A disputa comercial entre Brasil e Estados Unidos entrou numa fase decisiva. O governo brasileiro protocolou sua resposta oficial ao tarifaço dos EUA contra o Brasil, a proposta de sobretaxa de 25% sobre produtos brasileiros.
No documento, o Brasil argumenta que a medida impõe custos aos próprios americanos e reduz o espaço de negociação. Entenda a briga e o que ela pode significar para o seu bolso.

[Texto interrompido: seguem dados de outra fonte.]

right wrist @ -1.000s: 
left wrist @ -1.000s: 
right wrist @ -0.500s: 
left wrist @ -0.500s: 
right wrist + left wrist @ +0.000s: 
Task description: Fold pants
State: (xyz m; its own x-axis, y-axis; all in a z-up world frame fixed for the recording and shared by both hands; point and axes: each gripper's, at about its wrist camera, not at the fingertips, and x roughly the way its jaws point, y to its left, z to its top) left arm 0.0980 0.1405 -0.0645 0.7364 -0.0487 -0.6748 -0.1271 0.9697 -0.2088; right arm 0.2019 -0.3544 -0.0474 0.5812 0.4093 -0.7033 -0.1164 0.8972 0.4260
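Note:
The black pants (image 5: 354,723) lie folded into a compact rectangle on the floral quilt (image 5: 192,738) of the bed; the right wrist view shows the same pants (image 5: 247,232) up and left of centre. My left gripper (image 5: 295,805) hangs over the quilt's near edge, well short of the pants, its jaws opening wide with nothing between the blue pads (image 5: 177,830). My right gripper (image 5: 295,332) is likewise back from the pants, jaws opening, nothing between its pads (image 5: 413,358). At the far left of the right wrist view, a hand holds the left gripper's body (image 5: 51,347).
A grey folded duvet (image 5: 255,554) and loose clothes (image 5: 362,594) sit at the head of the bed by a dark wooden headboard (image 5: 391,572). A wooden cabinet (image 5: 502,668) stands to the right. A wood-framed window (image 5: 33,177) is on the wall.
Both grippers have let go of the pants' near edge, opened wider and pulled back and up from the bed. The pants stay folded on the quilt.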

O que é o tarifaço proposto pelos EUA?
A sobretaxa nasceu de uma investigação comercial aberta pelo USTR, o escritório de comércio dos EUA, em julho de 2025, com base na chamada Seção 301 da lei americana.

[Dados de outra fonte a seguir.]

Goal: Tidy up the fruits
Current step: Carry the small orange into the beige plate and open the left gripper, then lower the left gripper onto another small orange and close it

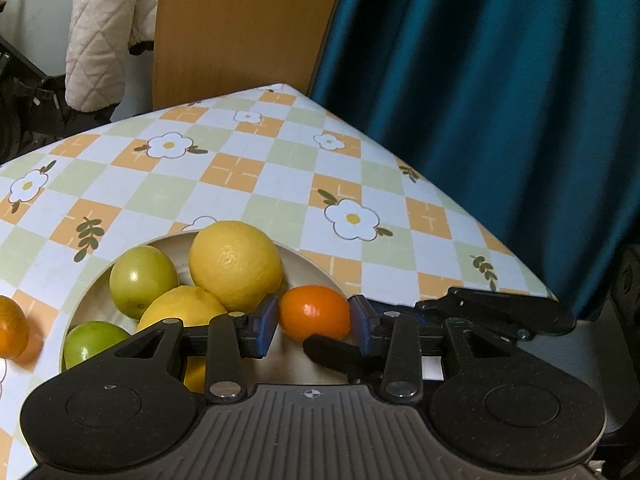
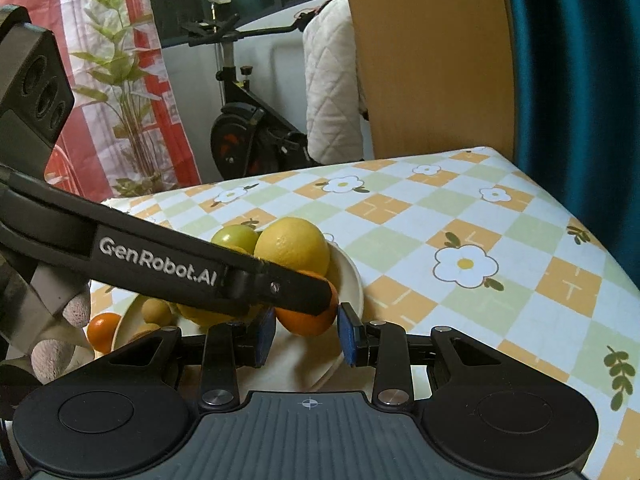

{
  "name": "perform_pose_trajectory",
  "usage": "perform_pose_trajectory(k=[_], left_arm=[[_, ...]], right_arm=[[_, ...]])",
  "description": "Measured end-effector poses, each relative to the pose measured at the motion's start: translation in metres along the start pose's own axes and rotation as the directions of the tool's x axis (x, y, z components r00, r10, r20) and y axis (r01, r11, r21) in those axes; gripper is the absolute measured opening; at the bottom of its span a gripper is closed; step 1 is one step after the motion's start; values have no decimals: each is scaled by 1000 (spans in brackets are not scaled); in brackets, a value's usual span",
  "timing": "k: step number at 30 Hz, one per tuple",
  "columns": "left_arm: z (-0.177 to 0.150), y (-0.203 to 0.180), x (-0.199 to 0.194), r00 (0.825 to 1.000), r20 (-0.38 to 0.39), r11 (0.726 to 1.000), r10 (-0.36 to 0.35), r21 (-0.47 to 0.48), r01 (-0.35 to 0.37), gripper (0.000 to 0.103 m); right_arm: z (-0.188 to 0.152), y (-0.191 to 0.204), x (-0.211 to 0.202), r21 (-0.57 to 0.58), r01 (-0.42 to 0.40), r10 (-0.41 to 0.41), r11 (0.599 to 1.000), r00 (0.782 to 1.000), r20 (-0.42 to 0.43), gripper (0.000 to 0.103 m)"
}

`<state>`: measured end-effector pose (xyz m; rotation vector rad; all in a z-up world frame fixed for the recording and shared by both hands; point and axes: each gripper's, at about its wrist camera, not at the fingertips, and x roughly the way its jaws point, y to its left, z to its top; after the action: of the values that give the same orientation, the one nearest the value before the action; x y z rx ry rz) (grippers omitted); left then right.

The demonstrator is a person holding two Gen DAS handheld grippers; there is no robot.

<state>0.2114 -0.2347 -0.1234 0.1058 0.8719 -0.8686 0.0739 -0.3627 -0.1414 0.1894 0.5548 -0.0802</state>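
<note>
A small orange (image 1: 314, 312) hangs over the near rim of a cream plate (image 1: 316, 266), with my left gripper (image 1: 314, 324) shut on it between its blue pads. Two lemons (image 1: 236, 264) and two green fruits (image 1: 142, 282) fill the plate. Another orange (image 1: 12, 332) lies on the cloth to the left. In the right wrist view, a left finger (image 2: 260, 280) crosses in front of the same orange (image 2: 308, 320). My right gripper (image 2: 306, 336) stands open just short of it, pads apart. One right finger (image 1: 332, 350) reaches under the orange. A gloved hand (image 2: 76, 312) holds the left gripper.
The table (image 2: 480, 220) has a checked flower cloth, and its edge runs close beside a teal curtain (image 1: 500, 100). A wooden chair back (image 1: 240, 24) with a quilted cloth (image 1: 100, 40) stands behind. An exercise bike (image 2: 240, 120) and a plant (image 2: 120, 80) lie beyond.
</note>
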Motion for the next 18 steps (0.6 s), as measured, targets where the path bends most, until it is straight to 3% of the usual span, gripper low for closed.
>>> perform_pose_trajectory(k=[8,18], left_arm=[[2,1,2,1000,2,1000,8,-4,-8,40],[3,3,-35,995,94,1000,-14,-21,16,41]], right_arm=[[2,6,0,-26,27,-27,999,1000,-2,31],[10,19,-18,-54,36,-34,998,999,25,32]])
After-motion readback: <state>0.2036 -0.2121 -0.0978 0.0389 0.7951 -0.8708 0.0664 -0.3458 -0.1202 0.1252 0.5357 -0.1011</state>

A apuração concluiu que o Brasil adotaria práticas consideradas discriminatórias no comércio com os americanos. Como resposta, o órgão sugeriu uma tarifa de 25% sobre produtos brasileiros, com uma lista de exceções.
Há ainda uma proposta separada de sobretaxa de 12,5% ligada a acusações de trabalho forçado.

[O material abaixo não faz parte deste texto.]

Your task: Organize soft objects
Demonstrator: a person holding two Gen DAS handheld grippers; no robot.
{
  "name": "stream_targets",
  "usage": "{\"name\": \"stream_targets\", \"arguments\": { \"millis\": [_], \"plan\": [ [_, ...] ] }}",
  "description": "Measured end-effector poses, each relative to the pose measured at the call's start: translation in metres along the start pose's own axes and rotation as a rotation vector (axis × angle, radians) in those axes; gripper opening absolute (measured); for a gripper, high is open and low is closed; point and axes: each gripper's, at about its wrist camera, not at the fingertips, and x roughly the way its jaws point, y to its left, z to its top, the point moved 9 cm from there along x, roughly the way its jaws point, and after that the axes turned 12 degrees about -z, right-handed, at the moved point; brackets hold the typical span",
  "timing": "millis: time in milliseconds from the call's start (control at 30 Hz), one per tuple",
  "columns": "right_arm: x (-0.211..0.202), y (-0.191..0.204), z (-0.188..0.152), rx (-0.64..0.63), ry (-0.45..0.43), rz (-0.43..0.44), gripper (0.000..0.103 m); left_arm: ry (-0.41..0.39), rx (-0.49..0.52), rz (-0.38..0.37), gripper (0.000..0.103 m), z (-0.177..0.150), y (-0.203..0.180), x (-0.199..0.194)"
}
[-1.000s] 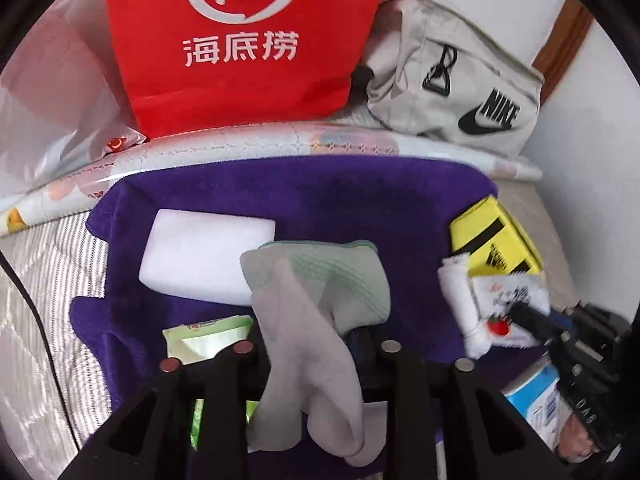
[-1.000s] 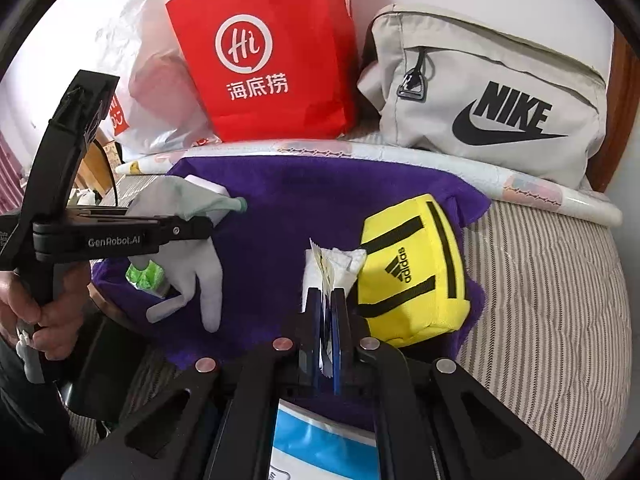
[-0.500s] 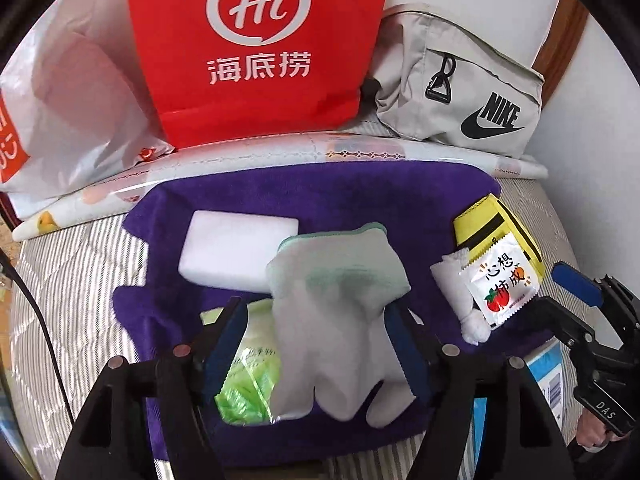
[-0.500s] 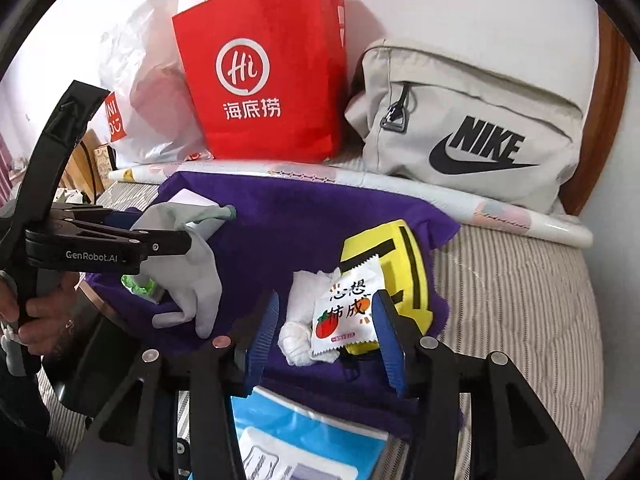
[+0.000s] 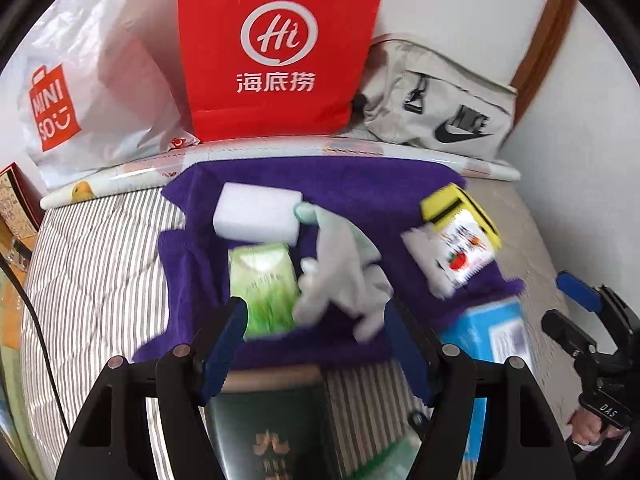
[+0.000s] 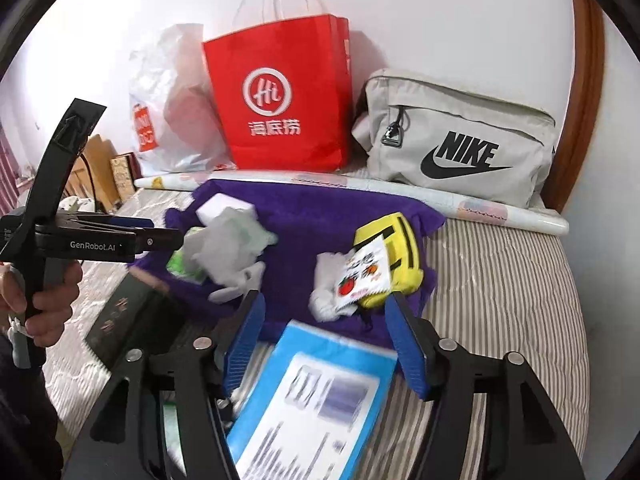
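Note:
A purple towel (image 5: 360, 188) (image 6: 320, 216) lies on the striped bed. On it lie a white sponge block (image 5: 256, 212), a green tissue pack (image 5: 266, 288), a grey glove (image 5: 344, 268) (image 6: 232, 244), a white cloth (image 6: 326, 288), a tomato snack packet (image 5: 464, 256) (image 6: 362, 276) and a yellow pouch (image 5: 448, 204) (image 6: 400, 248). My left gripper (image 5: 316, 344) is open and empty, just in front of the glove and tissue pack. My right gripper (image 6: 322, 344) is open and empty, in front of the snack packet.
A red paper bag (image 5: 276, 48), a white plastic bag (image 5: 88, 92) and a grey Nike bag (image 6: 460, 140) stand behind the towel, with a rolled sheet (image 6: 480, 204) before them. A blue package (image 6: 312, 396) and a dark green booklet (image 5: 276, 436) lie near the bed's front.
My left gripper opened, dropped the grey glove onto the towel and pulled back. My right gripper opened, left the snack packet on the white cloth and yellow pouch, and pulled back.

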Motion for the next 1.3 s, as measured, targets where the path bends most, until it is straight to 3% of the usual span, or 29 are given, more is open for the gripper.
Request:
{"name": "stream_targets", "arguments": {
  "millis": [467,600,767,800,867,1033,1300],
  "plan": [
    [-0.058,0.054,-0.077,-0.053,0.041,0.080,0.062,-0.036,-0.043,-0.012,0.069,-0.091,0.005,-0.054],
    [-0.067,0.071,-0.102,-0.084,0.069,0.104,0.044,-0.044,-0.054,-0.031,0.069,-0.113,0.007,-0.061],
    [-0.062,0.087,-0.129,-0.086,0.104,0.128,0.040,-0.040,-0.071,-0.052,0.069,-0.135,0.012,-0.060],
    [-0.059,0.090,-0.134,-0.088,0.112,0.128,0.035,-0.037,-0.077,-0.056,0.069,-0.140,0.014,-0.058],
    [-0.050,0.096,-0.143,-0.102,0.133,0.115,0.029,-0.031,-0.086,-0.062,0.069,-0.148,0.018,-0.055],
    [-0.038,0.099,-0.152,-0.152,0.112,0.040,0.029,-0.028,-0.084,-0.022,0.069,-0.160,0.029,-0.050],
    [-0.020,0.102,-0.168,-0.250,0.111,-0.044,0.029,-0.011,-0.080,-0.049,0.069,-0.165,0.028,-0.037]
  ]
}}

O que o governo brasileiro respondeu
O Brasil tinha até quarta-feira (1º) para enviar comentários por escrito, e a manifestação sustenta três pontos principais:
- Não haveria base nas regras internacionais para sobretaxas unilaterais
- A tarifa imporia custos significativos aos próprios interesses americanos
- A medida reduziria o espaço de diálogo capaz de resolver as queixas
O governo também argumenta que uma taxa ampla não é um instrumento calibrado para os problemas apontados, já que as queixas americanas são variadas e, em boa parte, não têm relação com o acesso de mercadorias.
Por que o Pix entrou na briga?
Entre os alvos da investigação americana está o sistema de pagamentos brasileiro. O governo dos EUA acusa o Banco Central de favorecer o Pix de forma injusta frente a outros meios de pagamento, numa referência às empresas americanas de cartão.
O Brasil nega a acusação e faz uma defesa enfática do sistema no documento. As queixas americanas incluem ainda temas como etanol, propriedade intelectual e desmatamento.
O que acontece agora
O calendário da disputa tem datas próximas e importantes. Veja as etapas:
| Data | O que acontece |
|---|---|
| 6 e 7 de julho | Audiência pública nos EUA para comentários |
| Meados de julho | USTR apresenta a proposta final da tarifa |
A audiência, normalmente técnica, deve ganhar contorno político: o senador Flávio Bolsonaro, pré-candidato à Presidência, se inscreveu para falar contra o tarifaço, argumentando que a medida acabaria beneficiando o atual governo.
A disputa opõe versões: de um lado, a leitura de que as tarifas respondem a questões comerciais; de outro, a de que teriam motivação política ligada à situação do ex-presidente Jair Bolsonaro.